You wake up one morning to find your bedroom covered in diamonds. Literally every surface is encrusted with sparkly gems: your floor, your walls, your lampshade, even the bedspread under which you are snuggled with your handsome naked pretend celeboyfriend, Mister Newt Gingrich.

"Oh, Newtles!" you exclaim, meeting his loving gaze. "You didn't! You couldn't have!"

"I did," he says, his thatchy white tresses casting an ethereal glow in the early morning sun. "I went to Tiffany's and I charged the shit out of all of this. You're worth it, babe." You blush, and he rubs his tummy.

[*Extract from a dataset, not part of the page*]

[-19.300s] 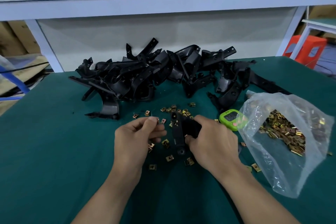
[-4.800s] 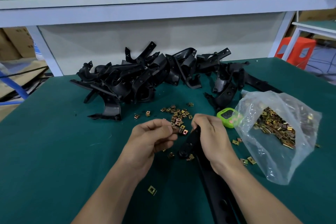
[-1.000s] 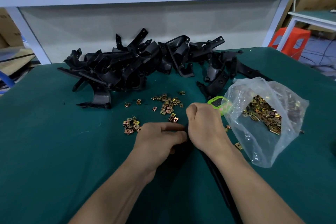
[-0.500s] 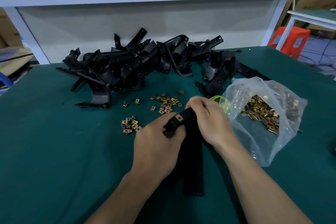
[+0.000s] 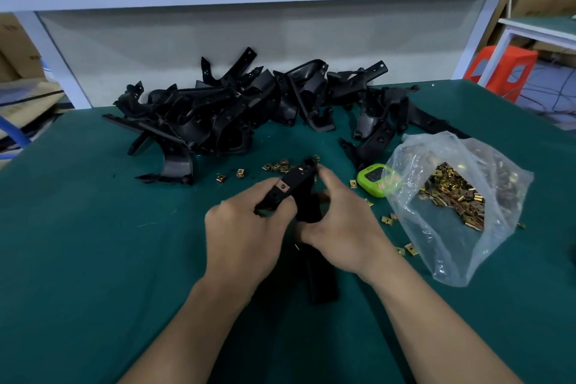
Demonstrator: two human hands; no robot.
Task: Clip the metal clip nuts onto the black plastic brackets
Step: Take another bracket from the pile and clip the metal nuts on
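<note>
The left hand (image 5: 246, 234) and right hand (image 5: 343, 227) are gripping one bracket (image 5: 304, 196), its clip nuts (image 5: 283, 186) seemingly fitted; beyond the grip, a pile (image 5: 218, 115) is probably waiting.

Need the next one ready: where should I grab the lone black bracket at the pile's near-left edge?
Probably by the lone bracket at its arched band, coming from the near left: the band rises off the table and stands clear of the pile, while its flat foot lies low and gives little to hold.
</note>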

"Don't know about you," Newt says, "But I'm hungry. And as a historian and a thrice-married patriot, I'm well aware of the tradition that hardworking, salt-of-the-earth, God-fearing Christian-Americans enjoy being served breakfast in bed. So don't you move, because I'm about to make us the most delicious meal any Republican presidential candidate has ever made for his or her lover." He throws back the covers, revealing a somewhat-less-meaty-than-in-the-'90s body clad only in an Army-camo Speedo printed with the words "Live hard" across the butt.

As you stretch luxuriously in bed, wincing a few times when you accidentally press your flesh into a pile of sharp diamonds, you hear Newt clanging pots and pans in the kitchen. Shortly thereafter, you smell something burning, and hear a sharp, high-pitched shriek of pain. Then you hear Newt on the phone, yelling, "Get the SERVANTS in here! They'll know what I want!" Two minutes later, three identically dressed, white-gloved waiters enter your bedroom bearing covered silver platters. Newt, still in his Speedo but with his hand wrapped in an ice pack, follows them in, smiling gamely.

"My beloved," he says, "I present to you...my patented Romantic Bacon Patriot American Hero Conservative Delicacy Surprise!" With a flourish, each waiter whips off the lid to his platter to reveal giant piles of...

"Bacon-wrapped bacon!" Newt declares, lifting a piece of the porky concoction and bringing it over to the bed. You close your eyes and tilt back your head as he delivers the moist yet crispy treat straight into your salivating mouth.

"Now you're a real American hero," you whisper, and the waiters shoot each other knowing glances while withdrawing from the room...

Truly, Newt Gingrich is the best pretend CeleBoyfriend ever.